*** Begin section ***

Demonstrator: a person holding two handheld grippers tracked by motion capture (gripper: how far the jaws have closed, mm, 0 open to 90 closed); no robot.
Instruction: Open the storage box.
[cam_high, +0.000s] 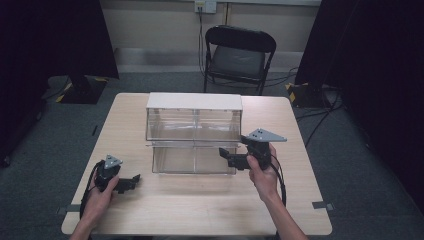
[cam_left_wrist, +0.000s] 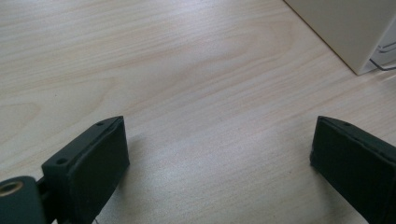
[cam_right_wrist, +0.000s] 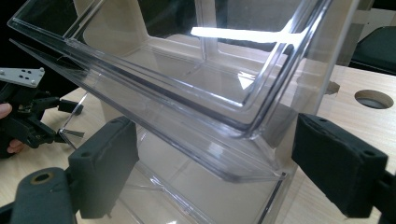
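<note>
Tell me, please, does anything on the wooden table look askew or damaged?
Nothing looks damaged or spilled. The clear plastic two-tier drawer cabinet has its upper drawer pulled partly out, by the open right gripper.

Clear plastic drawer unit (cam_high: 194, 140) with white top, upright mid-table; upper drawer (cam_right_wrist: 187, 88) pulled out.

High view: fixed overhead on the person's side, facing forward and down, far enough to take in the whole table (cam_high: 200, 205) and a chair (cam_high: 239, 55) beyond. Left gripper view: very close, looking down at bare tabletop. Right gripper view: close up against the clear drawer unit (cam_right_wrist: 196, 93). Shared: the drawer unit's corner and the wood tabletop.
</note>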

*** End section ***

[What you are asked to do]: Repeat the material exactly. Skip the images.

[Finished exercise]:
Demonstrator: a person holding two handheld grippers tracked by motion capture (gripper: how far the jaws have closed, mm, 0 open to 90 closed); no robot.
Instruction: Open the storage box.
[cam_high, +0.000s] 
[cam_left_wrist, +0.000s] 
[cam_right_wrist, +0.000s] 
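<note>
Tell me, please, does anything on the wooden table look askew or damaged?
Nothing looks damaged or spilled. The clear plastic two-tier drawer cabinet has its upper drawer pulled partly out, by the open right gripper.

Clear plastic drawer unit (cam_high: 194, 140) with white top, upright mid-table; upper drawer (cam_right_wrist: 187, 88) pulled out.

High view: fixed overhead on the person's side, facing forward and down, far enough to take in the whole table (cam_high: 200, 205) and a chair (cam_high: 239, 55) beyond. Left gripper view: very close, looking down at bare tabletop. Right gripper view: close up against the clear drawer unit (cam_right_wrist: 196, 93). Shared: the drawer unit's corner and the wood tabletop.
</note>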

This concludes the response.